• **Problem requirements**
All of the data that follows is to be printed exactly, without pictures.

• **Provided material**
────────
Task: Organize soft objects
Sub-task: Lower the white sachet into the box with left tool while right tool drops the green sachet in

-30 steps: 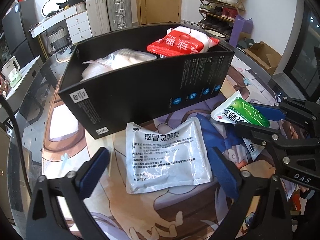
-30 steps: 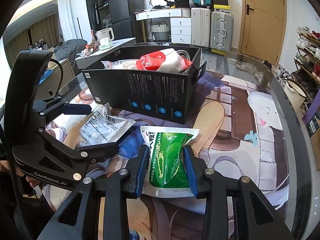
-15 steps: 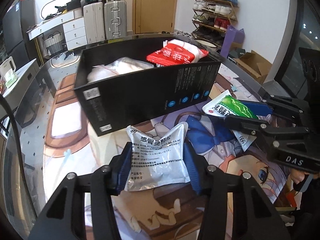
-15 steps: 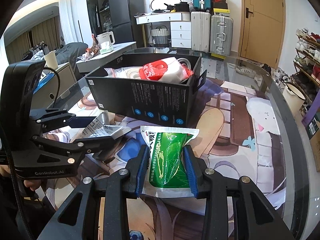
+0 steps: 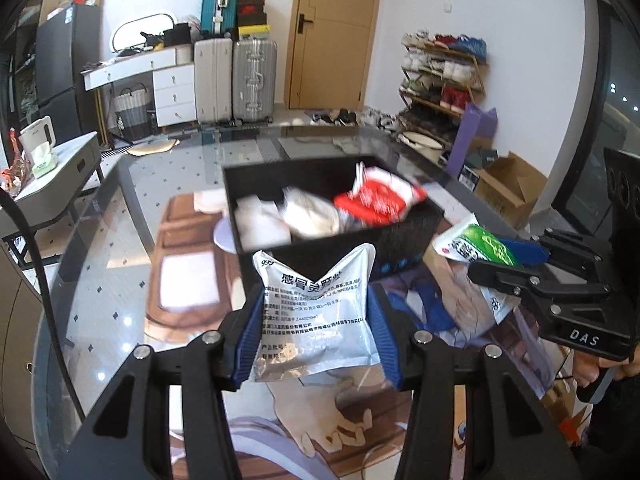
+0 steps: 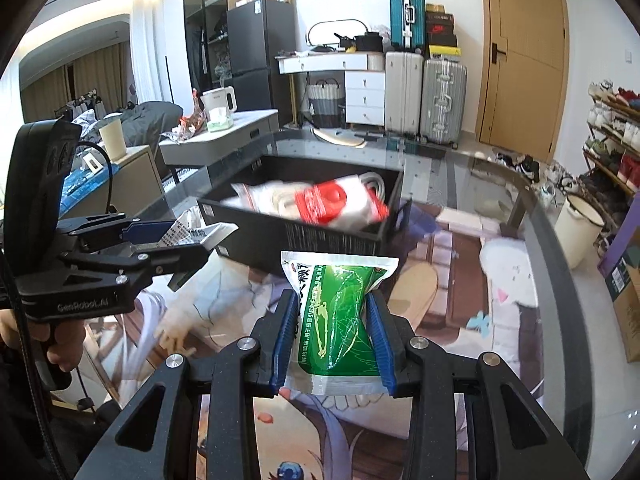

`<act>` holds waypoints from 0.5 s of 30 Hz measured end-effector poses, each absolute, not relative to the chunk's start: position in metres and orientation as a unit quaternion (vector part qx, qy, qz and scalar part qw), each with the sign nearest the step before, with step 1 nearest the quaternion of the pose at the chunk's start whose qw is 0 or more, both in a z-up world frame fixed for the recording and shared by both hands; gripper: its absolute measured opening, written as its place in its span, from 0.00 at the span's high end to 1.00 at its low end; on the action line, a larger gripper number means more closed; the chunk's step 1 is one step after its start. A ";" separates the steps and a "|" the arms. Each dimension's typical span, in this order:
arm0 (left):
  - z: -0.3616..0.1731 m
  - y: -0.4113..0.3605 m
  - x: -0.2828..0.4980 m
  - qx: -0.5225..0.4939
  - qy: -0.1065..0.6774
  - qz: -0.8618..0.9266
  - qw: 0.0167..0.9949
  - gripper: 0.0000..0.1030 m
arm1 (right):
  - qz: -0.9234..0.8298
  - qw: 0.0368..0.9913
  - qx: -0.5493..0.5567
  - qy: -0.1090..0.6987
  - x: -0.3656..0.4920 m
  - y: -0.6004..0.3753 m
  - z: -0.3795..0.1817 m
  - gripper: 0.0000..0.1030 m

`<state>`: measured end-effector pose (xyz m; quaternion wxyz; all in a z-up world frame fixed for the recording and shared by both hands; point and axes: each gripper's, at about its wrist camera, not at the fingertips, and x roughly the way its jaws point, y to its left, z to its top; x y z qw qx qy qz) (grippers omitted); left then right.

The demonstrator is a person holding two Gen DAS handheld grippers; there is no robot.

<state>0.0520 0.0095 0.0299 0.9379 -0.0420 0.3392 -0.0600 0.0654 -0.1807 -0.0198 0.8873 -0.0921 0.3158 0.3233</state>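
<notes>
My left gripper (image 5: 316, 332) is shut on a silver-white medicine pouch (image 5: 316, 312) and holds it in the air in front of the black box (image 5: 404, 244). My right gripper (image 6: 332, 336) is shut on a green and white pouch (image 6: 336, 316), also lifted, near the box (image 6: 320, 244). The box holds white bags and a red and white pack (image 5: 376, 200). The right gripper with the green pouch (image 5: 480, 244) shows in the left wrist view. The left gripper (image 6: 192, 248) shows in the right wrist view.
The box stands on a glass table with a cartoon-print mat (image 6: 452, 312). The table's far edge (image 5: 280, 136) curves behind the box. Suitcases, drawers and a shoe rack stand in the room beyond.
My left gripper closed on the silver pouch and lifted it off the mat. Both grippers have risen with their pouches, and the box now sits lower and farther in both views.
</notes>
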 end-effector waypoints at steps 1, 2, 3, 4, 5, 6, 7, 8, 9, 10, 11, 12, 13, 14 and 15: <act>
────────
• **Solution**
Task: Organize soft objects
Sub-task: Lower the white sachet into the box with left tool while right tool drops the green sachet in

-30 steps: 
-30 steps: 
-15 steps: 
-15 steps: 
+0 steps: 
+0 steps: 

`<act>` holds waypoints from 0.5 s of 30 Hz measured end-effector poses, each absolute, not relative to the chunk's start: position in metres and orientation as a unit quaternion (vector part qx, qy, qz and scalar part qw), each with the sign nearest the step before, with step 1 nearest the quaternion of the pose at the chunk's start whose qw is 0 or more, both in a z-up world frame fixed for the recording and shared by both hands; gripper: its absolute measured opening, written as its place in its span, from 0.00 at the span's high end to 1.00 at its low end; on the action line, a larger gripper number means more closed; the chunk's step 1 is one step after its start. A ";" separates the steps and a "|" the arms. Each dimension's typical span, in this order:
arm0 (left):
  - z: -0.3616..0.1731 m
  - y: -0.4113..0.3605 m
  - x: -0.2828..0.4980 m
  - qx: -0.5225..0.4939
  - qy: -0.1065..0.6774
  - qz: -0.8618..0.9266
  - qw: 0.0167..0.9949
  - gripper: 0.0000..0.1030 m
arm1 (right):
  - qz: -0.9234..0.8298
  - qw: 0.0368..0.9913
  - qx: -0.5493..0.5567
  - qy: -0.1090..0.6987
  - x: -0.3656..0.4920 m
  - y: -0.6004..0.3753 m
  - z: -0.3795..0.1817 m
  - gripper: 0.0000..0.1030 m

`<state>`: measured end-effector pose (xyz m; quaternion wxyz; all in a z-up world frame fixed for the recording and shared by both hands; point and axes: each gripper's, at about its wrist camera, not at the fingertips, and x roughly the way its jaws point, y to its left, z to its top; x y z qw qx qy qz) (grippers omitted); left then right.

The demonstrator is a person holding two Gen DAS handheld grippers; there is no robot.

<state>0.0520 0.0095 0.0299 0.9379 -0.0420 0.3392 -0.0600 0.0654 -0.1807 -0.0198 0.8873 -0.0921 0.3158 0.3233</state>
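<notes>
My left gripper (image 5: 316, 332) is shut on a silver-white medicine pouch (image 5: 316, 312) and holds it in the air in front of the black box (image 5: 404, 244). My right gripper (image 6: 332, 336) is shut on a green and white pouch (image 6: 336, 316), also lifted, near the box (image 6: 320, 244). The box holds white bags and a red and white pack (image 5: 376, 200). The right gripper with the green pouch (image 5: 480, 244) shows in the left wrist view. The left gripper (image 6: 192, 248) shows in the right wrist view.
The box stands on a glass table with a cartoon-print mat (image 6: 452, 312). The table's far edge (image 5: 280, 136) curves behind the box. Suitcases, drawers and a shoe rack stand in the room beyond.
My left gripper closed on the silver pouch and lifted it off the mat. Both grippers have risen with their pouches, and the box now sits lower and farther in both views.
</notes>
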 end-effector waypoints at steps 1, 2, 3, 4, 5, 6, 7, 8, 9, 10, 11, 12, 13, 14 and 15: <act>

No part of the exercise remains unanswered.